— Task —
Restate word for word all of the lines below, with each image left out.

┄┄┄┄┄┄

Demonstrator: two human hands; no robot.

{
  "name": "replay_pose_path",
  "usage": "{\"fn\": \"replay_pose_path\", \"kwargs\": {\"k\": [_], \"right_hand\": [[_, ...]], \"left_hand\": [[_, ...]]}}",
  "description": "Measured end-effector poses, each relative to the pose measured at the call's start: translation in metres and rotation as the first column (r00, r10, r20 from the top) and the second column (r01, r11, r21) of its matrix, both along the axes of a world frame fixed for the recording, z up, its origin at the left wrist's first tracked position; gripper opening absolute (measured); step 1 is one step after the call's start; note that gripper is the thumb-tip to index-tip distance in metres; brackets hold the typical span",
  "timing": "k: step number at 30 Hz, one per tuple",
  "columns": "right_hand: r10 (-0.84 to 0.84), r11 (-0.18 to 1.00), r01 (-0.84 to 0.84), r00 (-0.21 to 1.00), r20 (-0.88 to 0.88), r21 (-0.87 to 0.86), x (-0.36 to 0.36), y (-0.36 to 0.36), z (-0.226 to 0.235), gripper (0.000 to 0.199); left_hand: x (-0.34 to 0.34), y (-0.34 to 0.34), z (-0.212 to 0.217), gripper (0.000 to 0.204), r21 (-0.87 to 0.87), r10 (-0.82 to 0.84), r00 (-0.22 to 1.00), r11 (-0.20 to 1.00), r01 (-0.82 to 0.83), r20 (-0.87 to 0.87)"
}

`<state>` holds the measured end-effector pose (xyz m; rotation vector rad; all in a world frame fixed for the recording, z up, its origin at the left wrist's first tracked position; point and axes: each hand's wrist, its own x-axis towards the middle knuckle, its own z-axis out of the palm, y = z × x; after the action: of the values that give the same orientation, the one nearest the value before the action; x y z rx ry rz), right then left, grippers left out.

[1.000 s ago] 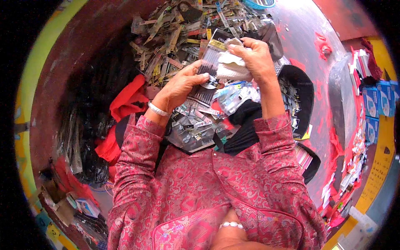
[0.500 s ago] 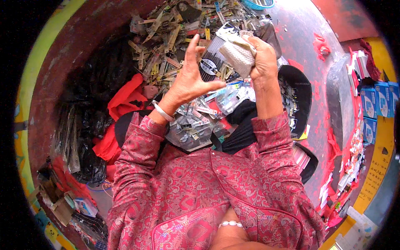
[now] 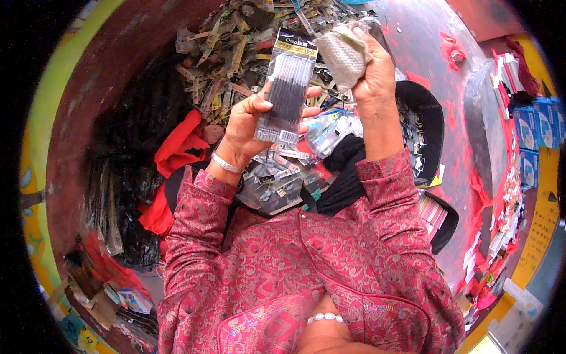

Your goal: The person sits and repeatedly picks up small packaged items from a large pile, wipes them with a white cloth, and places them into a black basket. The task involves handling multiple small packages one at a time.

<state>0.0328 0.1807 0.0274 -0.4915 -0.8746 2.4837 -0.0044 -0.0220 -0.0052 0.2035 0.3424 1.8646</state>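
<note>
A clear flat packet of dark pen refills (image 3: 287,85), with a black and gold header, stands tilted in my left hand (image 3: 242,127). The thumb lies across its front and the other fingers show past its right edge. My right hand (image 3: 377,74) grips a folded beige waffle-weave cloth (image 3: 342,58) just right of the packet, a small gap apart from it. Below both hands sit loose clear packets (image 3: 277,180) with small dark pieces inside, near my lap.
A heap of small packaged strips (image 3: 227,53) spreads beyond my hands. Black plastic bags (image 3: 132,147) and red cloth (image 3: 177,144) lie at left. Two black containers stand at right, a larger tray (image 3: 435,127) and a smaller one (image 3: 449,221). Blue boxes (image 3: 533,127) line the far right.
My left hand has closed on the refill packet, which has moved left, away from the cloth, and turned more upright. My right hand keeps the cloth, slightly higher.
</note>
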Motion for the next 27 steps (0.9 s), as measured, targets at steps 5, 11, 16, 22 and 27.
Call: {"fn": "replay_pose_path", "kwargs": {"k": [5, 11, 16, 22, 27], "right_hand": [[-0.044, 0.378, 0.093, 0.996, -0.082, 0.921, 0.013, -0.054, 0.014, 0.014], [0.093, -0.307, 0.174, 0.984, -0.153, 0.936, 0.009, -0.085, -0.017, 0.027], [-0.202, -0.327, 0.116, 0.961, -0.189, 0.938, -0.012, -0.055, -0.011, 0.028], [-0.534, -0.216, 0.069, 0.827, -0.177, 0.974, -0.023, -0.018, -0.009, 0.019], [-0.253, -0.022, 0.115, 0.96, -0.117, 0.993, -0.012, -0.057, -0.008, 0.021]], "left_hand": [[0.002, 0.0, -0.002, 0.05, -0.102, 0.036, 0.989, 0.995, -0.021, 0.146], [0.005, -0.01, -0.022, 0.042, -0.064, 0.12, 0.965, 0.992, -0.107, 0.235], [0.012, -0.003, -0.012, 0.046, -0.204, 0.048, 0.997, 0.978, -0.034, 0.066], [0.01, -0.003, -0.004, 0.057, -0.043, 0.028, 0.997, 0.999, -0.025, 0.078], [-0.005, -0.004, -0.025, 0.048, -0.086, 0.132, 0.974, 0.989, -0.117, 0.182]]}}
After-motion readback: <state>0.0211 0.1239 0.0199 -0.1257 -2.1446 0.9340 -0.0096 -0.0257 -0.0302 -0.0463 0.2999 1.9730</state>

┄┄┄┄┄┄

— Completed task —
Demonstrator: two human hands; no robot.

{
  "name": "replay_pose_path",
  "usage": "{\"fn\": \"replay_pose_path\", \"kwargs\": {\"k\": [_], \"right_hand\": [[_, ...]], \"left_hand\": [[_, ...]]}}",
  "description": "Measured end-effector poses, each relative to the pose measured at the call's start: translation in metres and rotation as the first column (r00, r10, r20 from the top) and the second column (r01, r11, r21) of its matrix, both along the axes of a world frame fixed for the recording, z up, its origin at the left wrist's first tracked position; gripper opening absolute (measured); step 1 is one step after the call's start; note that gripper is the thumb-tip to index-tip distance in metres; brackets hold the typical span",
  "timing": "k: step number at 30 Hz, one per tuple",
  "columns": "right_hand: r10 (-0.84 to 0.84), r11 (-0.18 to 1.00), r01 (-0.84 to 0.84), r00 (-0.21 to 1.00), r20 (-0.88 to 0.88), r21 (-0.87 to 0.86), x (-0.36 to 0.36), y (-0.36 to 0.36), z (-0.226 to 0.235), gripper (0.000 to 0.199); left_hand: x (-0.34 to 0.34), y (-0.34 to 0.34), z (-0.212 to 0.217), gripper (0.000 to 0.204), r21 (-0.87 to 0.87), r10 (-0.82 to 0.84), r00 (-0.22 to 1.00), r11 (-0.20 to 1.00), r01 (-0.82 to 0.83), r20 (-0.87 to 0.87)"
}

`<state>` holds the measured end-effector pose (xyz m; rotation vector rad; all in a world frame fixed for the recording, z up, its origin at the left wrist's first tracked position; point and axes: each hand's wrist, its own x-axis towards the middle knuckle, its own z-axis out of the palm, y = z × x; after the action: of the values that give the same orientation, the one nearest the value before the action; x y z rx ry rz), right then left, grippers left out.

[1.000 s ago] 
[0.500 s ago] 
[now] 

Your goal: The person sits and repeatedly picks up small packaged items from a large pile, wipes them with a white cloth, and places them into a black basket. The task involves handling multiple small packages one at a time.

<state>0.0328 0.1807 0.0274 -0.4915 -0.8746 2.4837 -0.0044 -0.0220 -0.0052 0.2035 0.3424 1.8646</state>
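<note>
A clear flat packet of dark pen refills (image 3: 287,85), with a black and gold header, stands tilted in my left hand (image 3: 242,127). The thumb lies across its front and the other fingers show past its right edge. My right hand (image 3: 377,74) grips a folded beige waffle-weave cloth (image 3: 342,58) just right of the packet, a small gap apart from it. Below both hands sit loose clear packets (image 3: 277,180) with small dark pieces inside, near my lap.
A heap of small packaged strips (image 3: 227,53) spreads beyond my hands. Black plastic bags (image 3: 132,147) and red cloth (image 3: 177,144) lie at left. Two black containers stand at right, a larger tray (image 3: 435,127) and a smaller one (image 3: 449,221). Blue boxes (image 3: 533,127) line the far right.
My left hand has closed on the refill packet, which has moved left, away from the cloth, and turned more upright. My right hand keeps the cloth, slightly higher.
</note>
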Motion for the next 27 steps (0.9 s), as measured, targets at steps 5, 11, 16, 22 and 27.
Call: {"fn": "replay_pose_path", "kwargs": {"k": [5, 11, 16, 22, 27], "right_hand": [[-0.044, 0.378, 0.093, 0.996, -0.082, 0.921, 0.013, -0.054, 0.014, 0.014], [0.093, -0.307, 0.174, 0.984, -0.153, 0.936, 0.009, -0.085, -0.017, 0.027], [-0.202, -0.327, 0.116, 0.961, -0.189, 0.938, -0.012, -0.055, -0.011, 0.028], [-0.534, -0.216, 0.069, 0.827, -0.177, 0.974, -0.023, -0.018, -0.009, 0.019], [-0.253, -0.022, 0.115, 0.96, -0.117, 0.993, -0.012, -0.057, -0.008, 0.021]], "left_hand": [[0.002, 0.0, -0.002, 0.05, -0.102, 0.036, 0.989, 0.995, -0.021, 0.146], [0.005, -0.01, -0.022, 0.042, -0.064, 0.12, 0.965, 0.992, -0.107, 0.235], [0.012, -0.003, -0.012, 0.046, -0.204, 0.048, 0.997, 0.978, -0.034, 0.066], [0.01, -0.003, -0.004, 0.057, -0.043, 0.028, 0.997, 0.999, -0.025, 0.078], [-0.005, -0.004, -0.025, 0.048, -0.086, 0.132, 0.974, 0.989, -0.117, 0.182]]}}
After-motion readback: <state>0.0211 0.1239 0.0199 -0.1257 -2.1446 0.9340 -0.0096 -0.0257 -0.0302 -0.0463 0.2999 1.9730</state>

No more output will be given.